- _The data_:

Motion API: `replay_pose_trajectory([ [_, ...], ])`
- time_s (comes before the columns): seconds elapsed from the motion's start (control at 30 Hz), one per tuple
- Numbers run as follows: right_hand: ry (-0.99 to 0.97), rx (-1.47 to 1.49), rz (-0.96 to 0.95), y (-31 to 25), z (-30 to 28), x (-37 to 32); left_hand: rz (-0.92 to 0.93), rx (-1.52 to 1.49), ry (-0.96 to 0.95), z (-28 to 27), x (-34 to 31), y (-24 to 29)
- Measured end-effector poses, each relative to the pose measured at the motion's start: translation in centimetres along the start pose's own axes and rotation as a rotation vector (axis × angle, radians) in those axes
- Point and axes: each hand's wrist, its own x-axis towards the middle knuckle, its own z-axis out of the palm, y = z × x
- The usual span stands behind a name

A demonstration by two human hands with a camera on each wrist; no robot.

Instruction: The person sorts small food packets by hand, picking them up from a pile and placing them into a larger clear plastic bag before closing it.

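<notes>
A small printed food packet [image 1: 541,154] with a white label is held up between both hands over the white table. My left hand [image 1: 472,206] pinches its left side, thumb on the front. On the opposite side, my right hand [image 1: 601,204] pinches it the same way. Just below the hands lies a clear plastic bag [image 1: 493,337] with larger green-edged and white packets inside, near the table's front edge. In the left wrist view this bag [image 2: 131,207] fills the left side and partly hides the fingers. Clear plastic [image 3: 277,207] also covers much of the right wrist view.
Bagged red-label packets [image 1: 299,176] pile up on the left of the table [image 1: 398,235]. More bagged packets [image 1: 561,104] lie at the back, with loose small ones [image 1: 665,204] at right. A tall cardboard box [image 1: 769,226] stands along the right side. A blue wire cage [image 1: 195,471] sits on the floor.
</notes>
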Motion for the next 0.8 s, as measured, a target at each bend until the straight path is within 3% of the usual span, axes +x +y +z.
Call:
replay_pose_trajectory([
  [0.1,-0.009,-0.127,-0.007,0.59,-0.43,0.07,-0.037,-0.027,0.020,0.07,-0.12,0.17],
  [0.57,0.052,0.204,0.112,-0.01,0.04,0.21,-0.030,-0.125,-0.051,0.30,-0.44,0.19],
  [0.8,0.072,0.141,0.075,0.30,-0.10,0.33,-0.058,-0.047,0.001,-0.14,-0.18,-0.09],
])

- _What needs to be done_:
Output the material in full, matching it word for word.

- _Completed exercise_:
Motion API: `replay_pose_trajectory([ [_, ...], ])`
- time_s (comes before the columns): seconds elapsed from the motion's start (control at 30 Hz), one per tuple
- Numbers run as follows: right_hand: ry (-0.99 to 0.97), rx (-1.47 to 1.49), rz (-0.96 to 0.95), y (-31 to 25), z (-30 to 28), x (-37 to 32); left_hand: rz (-0.92 to 0.93), rx (-1.52 to 1.49), ry (-0.96 to 0.95), z (-28 to 27), x (-34 to 31), y (-24 to 29)
- Measured end-effector poses, each relative to the pose measured at the motion's start: translation in centimetres along the start pose's own axes and rotation as a rotation vector (axis × angle, radians) in those axes
- Point and axes: each hand's wrist, its own x-axis towards the middle knuckle, its own z-axis out of the palm, y = z × x
- The usual span stands behind a name

A demonstration by two human hands with a camera on each wrist; no robot.

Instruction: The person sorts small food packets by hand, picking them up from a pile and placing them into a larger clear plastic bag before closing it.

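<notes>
A small printed food packet [image 1: 541,154] with a white label is held up between both hands over the white table. My left hand [image 1: 472,206] pinches its left side, thumb on the front. On the opposite side, my right hand [image 1: 601,204] pinches it the same way. Just below the hands lies a clear plastic bag [image 1: 493,337] with larger green-edged and white packets inside, near the table's front edge. In the left wrist view this bag [image 2: 131,207] fills the left side and partly hides the fingers. Clear plastic [image 3: 277,207] also covers much of the right wrist view.
Bagged red-label packets [image 1: 299,176] pile up on the left of the table [image 1: 398,235]. More bagged packets [image 1: 561,104] lie at the back, with loose small ones [image 1: 665,204] at right. A tall cardboard box [image 1: 769,226] stands along the right side. A blue wire cage [image 1: 195,471] sits on the floor.
</notes>
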Motion for the next 0.8 s, as measured, a target at each bend until the straight path is within 3% of the usual span, axes +x +y +z.
Call:
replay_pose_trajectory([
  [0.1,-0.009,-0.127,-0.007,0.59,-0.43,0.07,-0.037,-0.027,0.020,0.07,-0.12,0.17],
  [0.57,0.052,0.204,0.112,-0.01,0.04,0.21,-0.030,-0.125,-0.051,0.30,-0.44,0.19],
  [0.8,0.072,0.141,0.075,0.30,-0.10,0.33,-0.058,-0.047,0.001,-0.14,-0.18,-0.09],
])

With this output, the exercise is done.